E sofre por amor, como todas elas, como toda mulher. Incrível como algumas coisas ocorrem. No caso do Tio, quando estas certas coisas ocorrem, só reforçam sua crença em um ligação espiritual e energética entre as pessoas. Explico. Ela estava sentada na mesinha próxima ao sofá. Sobre a mesa estava o brinquedo “Pula Macaco“, que algumas crianças tinham brincado há pouco. Após tentar a sorte no vídeo-game e tomar uma surra de um garotinho, pra variar, o Tio deu uma volta, trocou umas palavras com a outra Tia do dia (muito legal, por sinal), olhou a estante em busca de algum livro que lhe chamasse a atenção, mas acabou sentando-se na mesa, ao lado da Mãe.
Na verdade, ela é a mãe da mãe, a avó. O curioso é que isso é raro, pois o Tio acaba sempre buscando uma criança ou sentando-se sozinho mesmo, para ler algo.
Começaram a conversar e ela quis saber a quanto tempo ele era voluntário e suas razões para isso. O Tio explicou que gosta de ser voluntário, que já fazia isso em outra ONG e que, enfim, era um sacrifício muito pequeno, se comparado ao imensurável benefício que traz para todos (ele mesmo, inclusive). Num determinado momento do bate-papo, ela teve que se referir à filha (mãe do garoto, paciente) e começou a chorar. Ela se esforçava para conter o choro, mas não conseguiu impedir que seus olhos marejassem. O Tio aguardou.
Ela explicou a ele que a filha tinha falecido há um mês, “E ainda não consegui aceitar”, disse. O Tio disse que sentia muito e continuou ouvindo sua história. Aos 43 anos, sua filha teve um aneurisma repentino, sem mais nem menos, irremediável e segundo os médicos que a atenderam, imprevisível. Não houve adeus e a Mãe não se conformava. Sua filha era saudável, sentia-se no melhor momento de sua vida e o câncer de seu filho (de sete anos) estava basicamente superado, apenas no que os médicos chamam de manutenção (visitas periódicas, para o resto da vida, para checar se está tudo bem). Além disso, era sua filha mais próxima, mais amiga, mais companheira e confidente. A Mãe sentia-se triste, sozinha, sem chão e sentia que não tinha dito tudo o que gostaria de dizer. Ela ficava ainda mais angustiada, pois sua tristeza causava desconforto no resto da família.
O Tio ouvia sua história e pensava nas provas que algumas pessoas têm de passar, em como podem ser tão difíceis. Certamente era uma dor inimaginável para o Tio. Rapidamente ele entendeu porque tinha sentado ali, aparentemente sem motivo. Ele precisava ouvi-la e, se possível, dizer algo que ajudasse a diminuir sua dor. No entanto, era um momento novo para ele. No treinamento para o voluntariado já haviam alertado que isso poderia acontecer. Que muitas vezes os parentes precisam de alguém para desabafar. Era a primeira vez que isso acontecia com o Tio e ele queria realmente ajudá-la, esforçando-se para trazer o que de melhor ele possuia, em relação a crenças e experiências. Conversaram por um bom tempo e parece que aquele momento foi bom para ambos. Enquanto ela pensava nas coisas que o Tio dizia e lhe perguntava detalhes sobre algumas de suas crenças, o Tio também refletia sobre tudo aquilo e aprendia um pouco mais sobre o ser humano.

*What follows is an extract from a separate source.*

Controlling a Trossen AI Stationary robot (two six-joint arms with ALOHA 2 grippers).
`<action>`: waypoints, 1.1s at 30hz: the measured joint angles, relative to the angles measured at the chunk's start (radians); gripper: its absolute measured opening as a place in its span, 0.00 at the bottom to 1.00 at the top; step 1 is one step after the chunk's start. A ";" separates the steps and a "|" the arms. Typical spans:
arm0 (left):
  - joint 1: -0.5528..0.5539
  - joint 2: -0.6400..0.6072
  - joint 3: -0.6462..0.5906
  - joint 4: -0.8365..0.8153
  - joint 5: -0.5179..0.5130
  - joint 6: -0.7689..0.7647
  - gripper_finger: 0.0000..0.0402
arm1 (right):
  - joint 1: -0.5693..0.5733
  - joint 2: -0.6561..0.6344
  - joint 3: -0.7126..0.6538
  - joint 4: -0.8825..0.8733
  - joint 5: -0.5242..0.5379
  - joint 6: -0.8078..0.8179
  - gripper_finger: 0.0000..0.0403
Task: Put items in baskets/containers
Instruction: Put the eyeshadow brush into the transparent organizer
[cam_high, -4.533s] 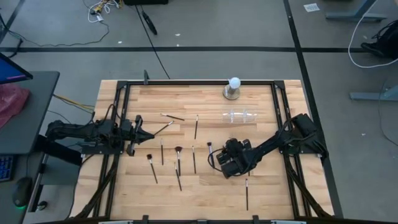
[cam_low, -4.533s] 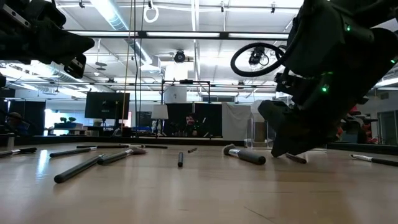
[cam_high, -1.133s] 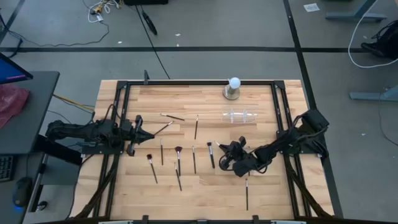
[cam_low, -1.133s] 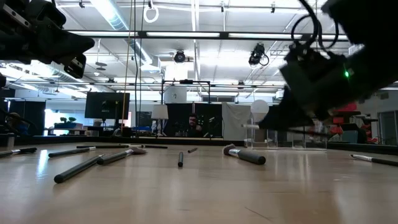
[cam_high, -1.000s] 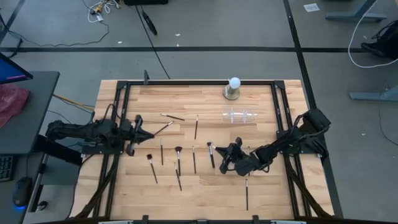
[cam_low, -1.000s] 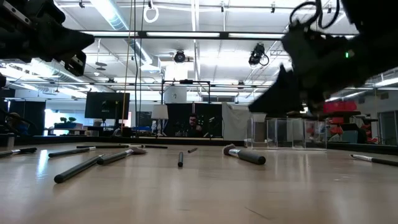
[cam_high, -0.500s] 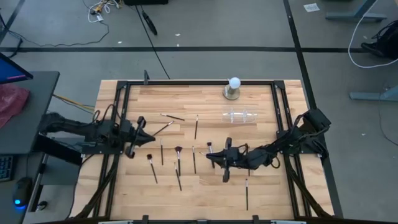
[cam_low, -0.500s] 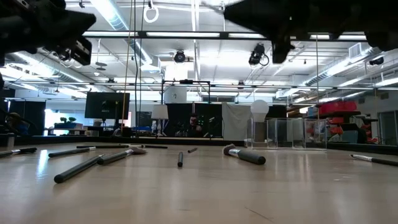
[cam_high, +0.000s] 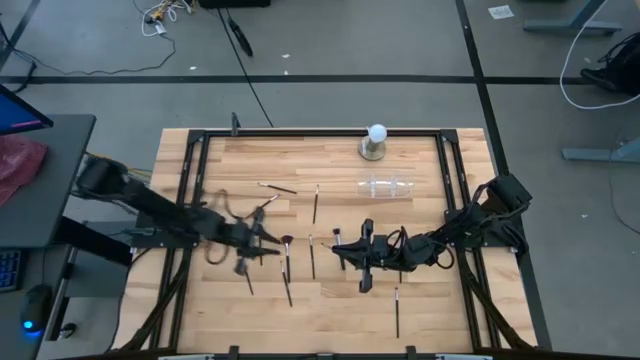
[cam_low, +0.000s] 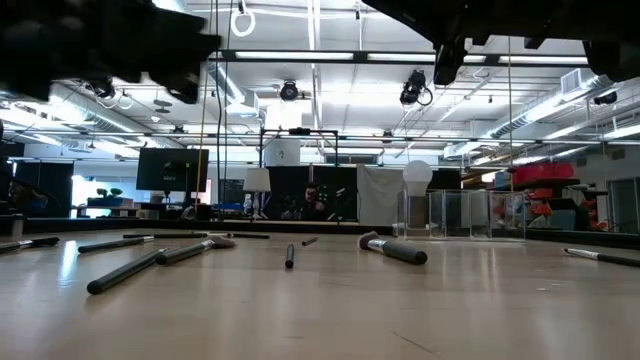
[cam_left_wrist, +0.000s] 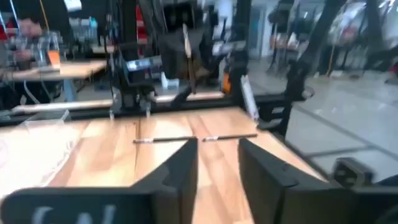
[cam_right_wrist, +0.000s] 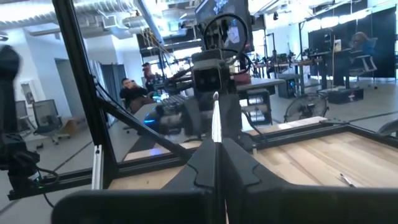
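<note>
The right gripper (cam_high: 347, 250) is clamped on a makeup brush (cam_right_wrist: 215, 118) — the clear tray (cam_high: 386, 187) lies farther back, slightly right; the left gripper (cam_high: 262, 237), fingers narrowly parted, is farther from the tray.

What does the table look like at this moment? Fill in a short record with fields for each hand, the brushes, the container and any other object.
left hand: out over the brushes on the table's left half, fingers parted, holding nothing
right hand: raised above mid-table, shut on a thin brush
loose brushes: scattered flat on the wood, mostly left of centre; one near the front right
clear tray: at the back right; no brush seen in it
other object: white ball on a grey base at the back edge
</note>
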 joint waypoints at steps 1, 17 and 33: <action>0.000 0.058 0.047 0.002 0.000 0.004 0.35 | 0.000 0.000 0.000 0.000 0.000 -0.002 0.02; 0.049 0.491 0.303 0.460 -0.094 0.021 0.52 | -0.001 0.000 0.000 0.000 -0.026 -0.004 0.02; 0.051 0.531 0.398 0.456 -0.043 -0.005 0.37 | 0.005 -0.001 0.000 0.007 -0.026 -0.020 0.02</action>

Por fim, após algum tempo, já mais tranquila, ela contou sobre um passeio que fizeram, ela, a filha e os netos, no fim do último ano, com tudo pago pelo Projeto Felicidade, uma iniciativa fantástica, que o Tio não conhecia ainda, que permite às famílias e pacientes viverem momentos maravilhosos, com estadia em Hotéis, passeios em parques, etc. “Foi inesquecível!”, disse. “Olha só, parece que foi o momento de vocês, antes da partida de sua filha, não é?”, comentou o Tio. Um de seus netos veio chamá-lo, para jogarem o “vai-e-vem”. “Foi muito bom o passeio, não foi meu bem?”, perguntou ela. “Foi, fomos até na Mônica!”, respondeu o neto, que insistiu com o Tio para irem brincar. “Não fique assim não, tá vendo, você ainda tem essas vidinhas lindas aqui para curtir muito!”, disse o Tio indo brincar.